§ PROBLEM: Set the data down again, word for word, as it appears below.

§ DATA EXTRACT:
----

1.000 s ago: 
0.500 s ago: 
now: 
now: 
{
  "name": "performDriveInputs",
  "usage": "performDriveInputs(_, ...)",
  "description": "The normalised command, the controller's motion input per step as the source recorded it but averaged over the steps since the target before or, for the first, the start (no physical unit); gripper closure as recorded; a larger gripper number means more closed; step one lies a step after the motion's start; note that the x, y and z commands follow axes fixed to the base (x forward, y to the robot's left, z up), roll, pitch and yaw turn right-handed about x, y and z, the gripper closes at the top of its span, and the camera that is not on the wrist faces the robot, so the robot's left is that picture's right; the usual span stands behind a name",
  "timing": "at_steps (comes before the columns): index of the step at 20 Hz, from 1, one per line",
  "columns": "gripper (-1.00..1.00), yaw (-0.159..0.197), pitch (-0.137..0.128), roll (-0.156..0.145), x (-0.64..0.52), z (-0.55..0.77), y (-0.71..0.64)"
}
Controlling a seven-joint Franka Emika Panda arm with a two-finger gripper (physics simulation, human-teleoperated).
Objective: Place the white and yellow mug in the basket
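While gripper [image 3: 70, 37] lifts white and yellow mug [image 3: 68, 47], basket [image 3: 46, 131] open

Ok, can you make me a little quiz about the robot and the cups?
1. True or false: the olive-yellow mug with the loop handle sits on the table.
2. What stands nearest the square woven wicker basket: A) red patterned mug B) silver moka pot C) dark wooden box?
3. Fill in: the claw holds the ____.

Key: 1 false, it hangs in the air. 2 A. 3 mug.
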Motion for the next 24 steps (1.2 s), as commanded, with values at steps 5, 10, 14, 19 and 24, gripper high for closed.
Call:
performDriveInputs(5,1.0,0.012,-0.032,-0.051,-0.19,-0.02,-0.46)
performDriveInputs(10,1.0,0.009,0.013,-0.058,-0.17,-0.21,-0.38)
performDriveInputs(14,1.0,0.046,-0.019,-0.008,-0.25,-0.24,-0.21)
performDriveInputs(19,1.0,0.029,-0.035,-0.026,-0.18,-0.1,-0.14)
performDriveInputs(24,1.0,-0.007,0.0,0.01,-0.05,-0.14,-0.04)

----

§ EXPECTED ANSWER:
1.000 s ago: 
0.500 s ago: 
now: 
now: 
{
  "name": "performDriveInputs",
  "usage": "performDriveInputs(_, ...)",
  "description": "The normalised command, the controller's motion input per step as the source recorded it but averaged over the steps since the target before or, for the first, the start (no physical unit); gripper closure as recorded; a larger gripper number means more closed; step one lies a step after the motion's start; note that the x, y and z commands follow axes fixed to the base (x forward, y to the robot's left, z up), roll, pitch and yaw turn right-handed about x, y and z, the gripper closes at the top of its span, and the camera that is not on the wrist faces the robot, so the robot's left is that picture's right; the usual span stands behind a name",
  "timing": "at_steps (comes before the columns): index of the step at 20 Hz, from 1, one per line",
  "columns": "gripper (-1.00..1.00), yaw (-0.159..0.197), pitch (-0.137..0.128), roll (-0.156..0.145), x (-0.64..0.52), z (-0.55..0.77), y (-0.71..0.64)"
}
Controlling a seven-joint Franka Emika Panda arm with a two-finger gripper (physics simulation, human-teleoperated).
Objective: Place the white and yellow mug in the basket
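While gripper [image 3: 70, 37] lifts white and yellow mug [image 3: 68, 47], basket [image 3: 46, 131] open

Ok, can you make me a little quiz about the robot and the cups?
1. True or false: the olive-yellow mug with the loop handle sits on the table.
2. What stands nearest the square woven wicker basket: A) red patterned mug B) silver moka pot C) dark wooden box?
3. Fill in: the claw holds the ____.

Key: 1 false, it hangs in the air. 2 A. 3 mug.
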Motion for the next 24 steps (1.2 s), as commanded, with values at steps 5, 10, 14, 19 and 24, gripper high for closed.
Call:
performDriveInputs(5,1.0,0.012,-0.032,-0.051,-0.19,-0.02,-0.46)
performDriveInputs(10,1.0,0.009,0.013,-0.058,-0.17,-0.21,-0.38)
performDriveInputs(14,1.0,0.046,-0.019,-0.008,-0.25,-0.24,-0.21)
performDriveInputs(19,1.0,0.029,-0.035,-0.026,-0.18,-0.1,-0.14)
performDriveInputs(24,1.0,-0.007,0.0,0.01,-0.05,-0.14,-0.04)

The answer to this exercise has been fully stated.